O relator da primeira da Comissão dos Assuntos Constitucionais e Jurídicos da Assembleia Nacional, Virgílio Tyova, que falava ao Jornal de Angola, revelou que foram retirados os artigos sobre casos em que a gravidez pode pôr em risco a vida da mulher e em que o feto vem deformado. 
“Concluímos que o código e várias leis cobrem estas situações por outras vias e, por isso, os deputados propuseram a retirada dos artigos. Há outras formas de salvaguardar a vida da mulher no caso do feto por pôr em risco a sua vida”, disse.
O deputado garantiu que, durante os debates na especialidade, foram acrescentados ao diploma meia dúzia de artigos sobre os crimes contra a economia. Virgílio Tyova afirmou que os parlamentares decidiram retirar do projecto de lei os  crimes relacionados com o terrorismo.
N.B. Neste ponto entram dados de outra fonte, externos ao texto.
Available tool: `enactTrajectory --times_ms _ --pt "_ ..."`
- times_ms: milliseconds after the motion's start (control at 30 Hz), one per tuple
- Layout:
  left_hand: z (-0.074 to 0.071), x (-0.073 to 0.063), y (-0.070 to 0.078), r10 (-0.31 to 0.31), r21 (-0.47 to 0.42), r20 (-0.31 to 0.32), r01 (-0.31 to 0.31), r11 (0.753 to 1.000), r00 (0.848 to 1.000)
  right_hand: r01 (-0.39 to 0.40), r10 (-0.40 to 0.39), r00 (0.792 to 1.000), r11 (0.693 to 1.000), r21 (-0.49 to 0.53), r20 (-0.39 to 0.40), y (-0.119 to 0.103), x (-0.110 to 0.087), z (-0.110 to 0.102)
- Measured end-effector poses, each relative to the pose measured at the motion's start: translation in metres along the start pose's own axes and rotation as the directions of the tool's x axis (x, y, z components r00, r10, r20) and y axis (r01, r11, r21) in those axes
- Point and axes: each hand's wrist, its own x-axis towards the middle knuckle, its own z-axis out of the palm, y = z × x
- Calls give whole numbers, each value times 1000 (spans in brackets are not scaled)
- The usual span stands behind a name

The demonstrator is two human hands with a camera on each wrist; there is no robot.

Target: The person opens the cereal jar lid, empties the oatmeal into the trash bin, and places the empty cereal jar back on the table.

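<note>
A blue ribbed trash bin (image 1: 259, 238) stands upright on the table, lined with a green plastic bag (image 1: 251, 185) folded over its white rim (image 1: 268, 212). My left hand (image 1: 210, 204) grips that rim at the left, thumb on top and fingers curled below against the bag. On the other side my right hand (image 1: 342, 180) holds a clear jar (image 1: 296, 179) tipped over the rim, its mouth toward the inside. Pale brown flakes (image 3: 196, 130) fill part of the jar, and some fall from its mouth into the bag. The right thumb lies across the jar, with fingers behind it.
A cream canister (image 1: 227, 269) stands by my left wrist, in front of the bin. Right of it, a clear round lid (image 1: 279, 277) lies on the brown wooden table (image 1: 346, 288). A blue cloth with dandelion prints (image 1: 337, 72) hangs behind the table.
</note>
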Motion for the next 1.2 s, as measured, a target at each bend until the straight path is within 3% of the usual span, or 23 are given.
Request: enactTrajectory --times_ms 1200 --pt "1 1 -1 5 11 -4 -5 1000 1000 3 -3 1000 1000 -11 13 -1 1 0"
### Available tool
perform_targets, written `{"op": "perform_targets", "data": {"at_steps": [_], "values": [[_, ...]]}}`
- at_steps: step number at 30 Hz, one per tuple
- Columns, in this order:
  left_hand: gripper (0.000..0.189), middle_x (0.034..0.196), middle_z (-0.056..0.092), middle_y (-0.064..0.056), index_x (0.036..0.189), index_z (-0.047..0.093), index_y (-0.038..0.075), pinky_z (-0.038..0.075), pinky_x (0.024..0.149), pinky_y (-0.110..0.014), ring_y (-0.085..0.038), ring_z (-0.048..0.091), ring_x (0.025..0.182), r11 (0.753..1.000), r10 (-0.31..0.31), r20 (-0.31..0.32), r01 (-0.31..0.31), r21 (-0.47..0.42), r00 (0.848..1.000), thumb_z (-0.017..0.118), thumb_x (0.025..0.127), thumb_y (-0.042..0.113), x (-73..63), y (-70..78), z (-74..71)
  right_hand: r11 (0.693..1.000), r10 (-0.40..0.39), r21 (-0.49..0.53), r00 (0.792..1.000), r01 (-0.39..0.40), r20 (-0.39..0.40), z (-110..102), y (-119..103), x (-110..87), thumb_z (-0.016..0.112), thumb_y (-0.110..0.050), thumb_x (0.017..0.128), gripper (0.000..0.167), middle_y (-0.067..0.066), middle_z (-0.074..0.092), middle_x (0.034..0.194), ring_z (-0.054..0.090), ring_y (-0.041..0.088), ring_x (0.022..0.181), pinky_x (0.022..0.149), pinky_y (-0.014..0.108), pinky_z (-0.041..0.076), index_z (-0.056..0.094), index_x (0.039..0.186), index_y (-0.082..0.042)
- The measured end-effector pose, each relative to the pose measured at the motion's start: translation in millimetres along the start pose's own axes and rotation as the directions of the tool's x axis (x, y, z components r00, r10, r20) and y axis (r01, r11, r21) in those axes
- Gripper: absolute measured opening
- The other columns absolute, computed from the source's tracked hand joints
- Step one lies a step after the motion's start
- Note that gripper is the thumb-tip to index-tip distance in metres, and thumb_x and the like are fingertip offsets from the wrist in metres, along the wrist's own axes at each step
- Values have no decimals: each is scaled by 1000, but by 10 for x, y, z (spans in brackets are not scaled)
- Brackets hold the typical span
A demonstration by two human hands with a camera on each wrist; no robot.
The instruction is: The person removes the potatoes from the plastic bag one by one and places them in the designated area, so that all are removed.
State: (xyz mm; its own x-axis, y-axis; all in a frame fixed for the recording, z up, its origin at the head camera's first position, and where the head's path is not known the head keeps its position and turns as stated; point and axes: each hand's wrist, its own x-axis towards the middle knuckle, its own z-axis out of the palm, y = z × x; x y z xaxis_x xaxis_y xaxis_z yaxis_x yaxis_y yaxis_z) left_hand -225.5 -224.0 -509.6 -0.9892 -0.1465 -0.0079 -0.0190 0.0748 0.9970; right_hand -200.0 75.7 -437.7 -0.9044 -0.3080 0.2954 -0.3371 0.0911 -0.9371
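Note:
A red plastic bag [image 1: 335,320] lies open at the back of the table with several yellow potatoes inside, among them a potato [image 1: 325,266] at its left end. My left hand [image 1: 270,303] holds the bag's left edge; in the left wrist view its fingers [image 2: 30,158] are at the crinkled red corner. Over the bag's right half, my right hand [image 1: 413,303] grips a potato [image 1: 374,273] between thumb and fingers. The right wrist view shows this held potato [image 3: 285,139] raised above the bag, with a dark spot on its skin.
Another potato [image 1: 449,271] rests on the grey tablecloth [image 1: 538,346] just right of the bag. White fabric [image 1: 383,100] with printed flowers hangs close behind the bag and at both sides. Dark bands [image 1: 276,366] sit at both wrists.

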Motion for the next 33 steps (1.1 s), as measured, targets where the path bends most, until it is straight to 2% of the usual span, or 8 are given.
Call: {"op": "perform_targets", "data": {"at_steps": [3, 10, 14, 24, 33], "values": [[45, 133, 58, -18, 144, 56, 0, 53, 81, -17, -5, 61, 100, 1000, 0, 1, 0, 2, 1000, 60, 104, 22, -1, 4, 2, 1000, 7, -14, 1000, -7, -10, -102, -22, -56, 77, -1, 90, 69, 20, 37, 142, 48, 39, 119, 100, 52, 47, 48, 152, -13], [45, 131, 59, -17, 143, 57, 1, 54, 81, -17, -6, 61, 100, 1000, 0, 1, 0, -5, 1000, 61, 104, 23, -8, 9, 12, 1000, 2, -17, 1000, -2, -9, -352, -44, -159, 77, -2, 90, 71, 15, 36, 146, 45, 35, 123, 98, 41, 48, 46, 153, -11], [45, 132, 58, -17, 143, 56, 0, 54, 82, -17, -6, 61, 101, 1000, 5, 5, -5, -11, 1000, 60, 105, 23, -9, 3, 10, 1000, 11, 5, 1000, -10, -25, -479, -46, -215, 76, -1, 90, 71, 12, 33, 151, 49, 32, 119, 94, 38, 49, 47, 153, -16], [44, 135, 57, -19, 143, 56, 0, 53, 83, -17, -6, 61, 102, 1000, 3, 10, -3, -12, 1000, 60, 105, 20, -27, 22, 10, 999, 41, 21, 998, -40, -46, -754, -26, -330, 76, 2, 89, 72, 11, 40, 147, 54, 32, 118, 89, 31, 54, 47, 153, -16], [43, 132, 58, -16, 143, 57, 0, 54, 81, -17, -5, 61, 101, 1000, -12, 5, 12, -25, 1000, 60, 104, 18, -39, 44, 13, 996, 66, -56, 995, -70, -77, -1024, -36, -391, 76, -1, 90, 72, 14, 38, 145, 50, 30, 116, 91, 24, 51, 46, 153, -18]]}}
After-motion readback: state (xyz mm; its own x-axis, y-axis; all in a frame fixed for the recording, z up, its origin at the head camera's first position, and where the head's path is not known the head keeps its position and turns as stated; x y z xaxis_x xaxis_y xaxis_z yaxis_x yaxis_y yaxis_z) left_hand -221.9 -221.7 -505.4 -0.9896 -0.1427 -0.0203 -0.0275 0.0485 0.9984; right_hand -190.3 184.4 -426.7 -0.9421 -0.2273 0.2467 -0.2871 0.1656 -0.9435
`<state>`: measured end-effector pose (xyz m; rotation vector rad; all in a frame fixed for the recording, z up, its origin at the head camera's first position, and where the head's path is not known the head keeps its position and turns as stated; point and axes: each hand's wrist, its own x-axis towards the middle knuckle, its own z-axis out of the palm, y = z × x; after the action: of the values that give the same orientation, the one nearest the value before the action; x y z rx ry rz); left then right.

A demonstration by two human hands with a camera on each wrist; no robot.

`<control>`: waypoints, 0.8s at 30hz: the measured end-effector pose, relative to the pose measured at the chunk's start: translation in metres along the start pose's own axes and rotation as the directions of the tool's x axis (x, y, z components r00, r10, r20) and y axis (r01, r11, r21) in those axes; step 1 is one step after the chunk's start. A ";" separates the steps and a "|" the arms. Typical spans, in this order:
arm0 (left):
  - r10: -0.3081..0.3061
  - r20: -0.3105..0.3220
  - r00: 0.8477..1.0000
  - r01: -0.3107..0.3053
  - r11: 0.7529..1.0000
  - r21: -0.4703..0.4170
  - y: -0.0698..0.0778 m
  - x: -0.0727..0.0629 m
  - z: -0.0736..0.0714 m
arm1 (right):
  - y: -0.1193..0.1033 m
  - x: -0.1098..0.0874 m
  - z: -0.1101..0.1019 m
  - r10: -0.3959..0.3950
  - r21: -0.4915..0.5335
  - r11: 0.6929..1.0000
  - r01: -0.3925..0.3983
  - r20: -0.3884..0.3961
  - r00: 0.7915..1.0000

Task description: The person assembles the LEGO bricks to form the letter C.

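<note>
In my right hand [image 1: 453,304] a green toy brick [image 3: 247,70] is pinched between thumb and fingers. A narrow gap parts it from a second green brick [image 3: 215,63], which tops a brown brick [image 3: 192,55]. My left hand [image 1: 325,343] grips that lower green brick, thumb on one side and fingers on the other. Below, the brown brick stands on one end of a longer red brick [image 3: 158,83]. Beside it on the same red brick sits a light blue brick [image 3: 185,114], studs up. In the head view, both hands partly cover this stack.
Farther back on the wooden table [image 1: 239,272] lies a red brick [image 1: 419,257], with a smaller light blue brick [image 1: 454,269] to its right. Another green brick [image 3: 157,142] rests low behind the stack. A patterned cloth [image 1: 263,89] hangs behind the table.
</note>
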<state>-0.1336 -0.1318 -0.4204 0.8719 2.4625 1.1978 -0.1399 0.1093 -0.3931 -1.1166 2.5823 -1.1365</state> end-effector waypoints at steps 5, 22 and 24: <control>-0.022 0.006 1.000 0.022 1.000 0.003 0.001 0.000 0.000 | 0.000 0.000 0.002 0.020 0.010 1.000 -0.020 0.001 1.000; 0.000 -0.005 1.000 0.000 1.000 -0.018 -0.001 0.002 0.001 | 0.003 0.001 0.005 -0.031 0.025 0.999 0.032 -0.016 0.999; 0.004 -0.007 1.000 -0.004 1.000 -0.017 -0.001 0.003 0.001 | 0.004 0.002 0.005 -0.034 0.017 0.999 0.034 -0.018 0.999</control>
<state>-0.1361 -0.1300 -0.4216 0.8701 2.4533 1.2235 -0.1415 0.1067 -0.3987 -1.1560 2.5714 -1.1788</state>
O deputado disse que assuntos sobre o terrorismo vão ser regulados em lei própria.

Explicações do Executivo


Na semana passada, durante o debate na generalidade, o ministro da Justiça e dos Direitos Humanos, Rui Mangueira, que apresentou o diploma aos deputados, afirmou que a proposta do novo Código Penal está alinhada às modernas tendências de política criminal, tendo em conta a complexidade do fenómeno criminal na actualidade.
Rui Mangueira sublinhou que o código em vigor há mais de 100 anos está desajustado à realidade social, valores e princípios. A reforma, segundo o ministro, vai responder, de forma eficaz, à grande, média e pequena criminalidade, com destaque para o combate às drogas, criminalidade organizada e à necessidade incontornável de humanização da justiça penal. A proposta de Lei, que vai agora a debate na especialidade, apresenta uma série de avanços práticos, com realce para a reforma do sistema e a escala de espécies de pena do actual Código Penal, a distinção entre penas maiores e correccionais e institui como penas principais a prisão e a multa.
A proposta do Código Penal prevê que a pena de prisão deve ter a duração mínima de três meses e a máxima de 25 anos, podendo chegar a 30 anos, por força da punição da reincidência no concurso de crimes ou em resultado da prorrogação de pena nos casos em que a lei assim impõe.
O diploma autoriza a expulsão do território nacional de pessoas singulares, nomeadamente, cidadãos estrangeiros em conflito com a Lei Penal. Prevê, na parte especial, crimes contra as pessoas, seguindo-se os crimes contra a família, fé pública, segurança colectiva, contra o Estado, paz e a comunidade internacional, contra o património, informáticos e finaliza com os crimes contra os consumidores e mercados. A nova proposta penaliza a mutilação genital feminina, total ou parcial, através da incisão ou qualquer outra prática lesiva ao aparelho genital por razões não médicas, e agrava os crimes sexuais, crimes de imprensa e contra a liberdade de imprensa. O ministro da Justiça e dos Direitos Humanos esclareceu que os crimes de terrorismo não se encontram suficientemente desenvolvidos na proposta do Código Penal. Esta questão é tratada em legislação avulsa, tendo em conta a necessidade de harmonizar a legislação às exigências internacionais sobre a matéria.
O documento vai permitir que se resolva eficazmente as dificuldade que se colocarem no plano processual, uma vez que as actividades terroristas exigem a criação de medidas de investigação processuais especiais de modo a assegurar o direito fundamentais. A proposta de Lei do Código Penal passou na generalidade com votos favoráveis do MPLA e da FNLA, e abstenções da UNITA, CASA-CE e PRS, apesar da forte divisão de posições sobre o aborto assistido. O presidente do grupo parlamentar da UNITA apresentou uma declaração de voto, para justificar a abstenção.